-- TASK --
Retype word for word the first line of the listing and each line after it up to the line with "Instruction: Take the", with the pictures taken out.

-- THE DATA --
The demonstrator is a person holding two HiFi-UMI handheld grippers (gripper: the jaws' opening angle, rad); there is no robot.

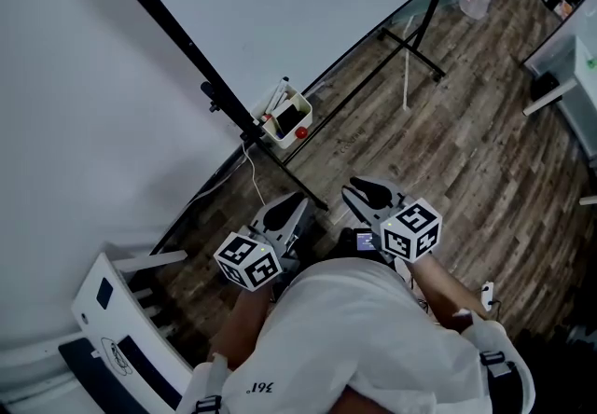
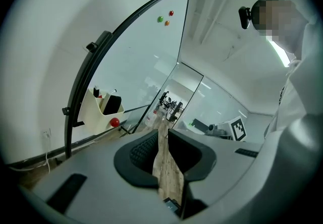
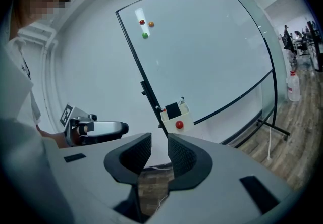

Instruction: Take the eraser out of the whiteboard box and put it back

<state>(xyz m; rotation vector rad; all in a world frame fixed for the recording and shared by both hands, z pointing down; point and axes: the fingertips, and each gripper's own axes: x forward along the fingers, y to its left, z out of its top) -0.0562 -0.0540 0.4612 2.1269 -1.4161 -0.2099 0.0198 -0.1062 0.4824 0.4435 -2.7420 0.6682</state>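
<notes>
The left tongs [image 2: 162, 140] and the right tongs [image 3: 159, 148] are held slightly parted, with nothing gripped. Well ahead of both, the eraser [image 3: 172, 110] is seen upright in the whiteboard box [image 3: 185, 116] (a red magnet [image 3: 178, 125] is stuck on its front). The box could be knocked loose by a misjudged reach, or a marker [image 1: 277, 102] pinched instead.

- Evenly bright, cool and diffuse in all three views; only faint, soft-edged shadows on the wooden floor [image 1: 448, 151].
- Bowed hard by wide-angle lenses, with the whiteboard [image 3: 202, 51] frame bent into an arc and a black vignette round both gripper views.
- Glaring white at the ceiling light strip [image 2: 281, 52].
- Softly blurred on the left gripper [image 2: 162, 140] close to the lens; sharper farther off.
</notes>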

-- THE ANSWER --
The demonstrator is a person holding two HiFi-UMI handheld grippers (gripper: the jaws' opening angle, rad); there is no robot.


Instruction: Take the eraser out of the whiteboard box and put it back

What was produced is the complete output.